The instantly legendary face of Mehmet Cerrahoglu has no need for prosthetics

I struggled with the film the first time through because its leads are horrid asshole cops who bully civilians and engage each other in bottomless bro jokes. At the same time, however, we witness an alternate timeline in which the men are composed and professional – there is no pretense of an objective storyline so really the characters themselves are just props surfing a multiverse of narrative possibilities.

If we must look for an easy story in all of this, it may be a sort of Damien scenario, the ascension of a devil’s child. The lead guy, Arda, is a young man who has spent his life under the watchful eye of The Father, for reasons that aren’t obvious but that may have something to do with an awful destiny, a retreat into the subconscious so profound that he in essence becomes the new arbiter of this subconscious plane. The son whose fate is to overtake and become the new Father. He has terrible childhood memories (or nightmares) of The Father abducting him in his home; the monster has clearly been a presence in his life from day one. He has designed an end for Arda that requires his own death (as well as the gruesome departure of the boy’s real-life father-figure, his fellow cop Remzi). This is all in there but again, the film is happy to dispense with such literal, familiar horror film stuff.

I’m sure this sort of fractured, non-committal anti-narrative structure frustrates a lot of viewers. It might have frustrated me were the film not such a pleasure to watch and listen to (when I have the fortitude for it). Its consistently razor thin depth of focus exaggerates shadows and heightens the uneasy sense that something horrible is always present, just out of view. The film is drenched in sumptuous blues and reds, an expressionistic choice that evokes the continental horror masters of the 1970s (Suspiria is a spiritual cousin, visually). The production design feels legitimately unclean – it’s easy to imagine dried shit and caked blood lining half the surfaces in this film.

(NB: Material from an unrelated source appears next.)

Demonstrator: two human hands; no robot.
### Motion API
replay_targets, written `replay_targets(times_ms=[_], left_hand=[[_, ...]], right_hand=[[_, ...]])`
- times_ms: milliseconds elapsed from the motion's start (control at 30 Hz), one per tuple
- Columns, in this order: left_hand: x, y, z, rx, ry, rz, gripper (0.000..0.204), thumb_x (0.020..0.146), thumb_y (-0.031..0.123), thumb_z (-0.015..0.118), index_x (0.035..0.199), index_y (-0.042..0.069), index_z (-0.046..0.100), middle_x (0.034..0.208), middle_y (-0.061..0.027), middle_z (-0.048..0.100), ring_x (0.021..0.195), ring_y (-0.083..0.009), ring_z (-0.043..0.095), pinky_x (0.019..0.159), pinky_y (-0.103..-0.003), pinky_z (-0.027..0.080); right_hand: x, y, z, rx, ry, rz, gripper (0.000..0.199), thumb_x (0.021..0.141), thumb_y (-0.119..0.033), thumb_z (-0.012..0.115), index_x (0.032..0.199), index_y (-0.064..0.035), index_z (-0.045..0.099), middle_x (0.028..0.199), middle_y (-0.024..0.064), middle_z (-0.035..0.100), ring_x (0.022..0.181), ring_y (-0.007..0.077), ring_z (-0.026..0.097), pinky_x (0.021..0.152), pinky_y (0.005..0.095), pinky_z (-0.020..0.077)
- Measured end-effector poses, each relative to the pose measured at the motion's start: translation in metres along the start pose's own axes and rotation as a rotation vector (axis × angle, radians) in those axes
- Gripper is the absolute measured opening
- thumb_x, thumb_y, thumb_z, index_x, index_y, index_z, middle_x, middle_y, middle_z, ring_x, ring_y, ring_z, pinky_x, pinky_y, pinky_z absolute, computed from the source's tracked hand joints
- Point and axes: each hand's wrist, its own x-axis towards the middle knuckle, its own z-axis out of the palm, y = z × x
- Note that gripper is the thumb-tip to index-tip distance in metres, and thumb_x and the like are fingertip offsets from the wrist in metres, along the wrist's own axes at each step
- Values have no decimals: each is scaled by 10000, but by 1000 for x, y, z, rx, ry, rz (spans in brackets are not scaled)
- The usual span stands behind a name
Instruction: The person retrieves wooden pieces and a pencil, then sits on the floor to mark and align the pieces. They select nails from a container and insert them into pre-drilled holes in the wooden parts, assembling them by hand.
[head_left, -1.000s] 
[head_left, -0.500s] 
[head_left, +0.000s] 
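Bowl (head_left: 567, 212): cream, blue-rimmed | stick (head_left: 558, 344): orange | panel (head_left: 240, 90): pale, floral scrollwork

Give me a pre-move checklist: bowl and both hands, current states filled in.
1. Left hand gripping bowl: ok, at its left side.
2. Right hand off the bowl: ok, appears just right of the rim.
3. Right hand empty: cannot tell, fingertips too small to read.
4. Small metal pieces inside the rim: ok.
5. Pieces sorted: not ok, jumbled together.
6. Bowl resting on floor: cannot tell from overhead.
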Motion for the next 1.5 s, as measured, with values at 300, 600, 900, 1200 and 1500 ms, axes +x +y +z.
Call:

And finally, the music. It is largely built from melodic electronics, consistent with current expectations of horror scores. However, the melodics degenerate into barely readable thrums the further we descend – by the time we are deep within Arda’s subconscious, the only music we hear is in essence a heartbeat. Imagine what you hear when you sleep. One music choice perplexed me, however: the extended hell sequence includes a lengthy quote of one of the more haunting cues from Cannibal Holocaust, a hateful film with remarkable music. This passage certainly emphasize the savagery of the demons’ weird cannibalistic orgies, but feels out of place thematically and knocks any knowledgeable horror fan straight out of the film: The last thing you want to do, as an editor, is remind a viewer too much of a different work if the resonance is distracting.

Baskin isn’t for many. I’m not sure it’s really for me. But, it deals with challenging ideas and is a genuinely horrific experience. I can’t ask much more from a successful horror film.

  • This is a quality horror film. It does dance just at the edge of not making any sense, but it’s a good time. And the Father… Jesus, that guy is distinctive.

    • I was amazed that he wasn’t a prosthetic creation. He is incredible, physically, and the film makes such good use of him.

      • Absolutely. Just incredible. I saw it as Fantastic Fest two years ago, and the Director was there, and he said they discovered that guy just working as a parking lot attendant.

  • It’s been a few years but I remember being particularly confused by the key imagery, to the point of wondering if there’s some cultural context I was missing. I may need to revisit it.

    • I’d like to read some thoughts on it from Turkish writers.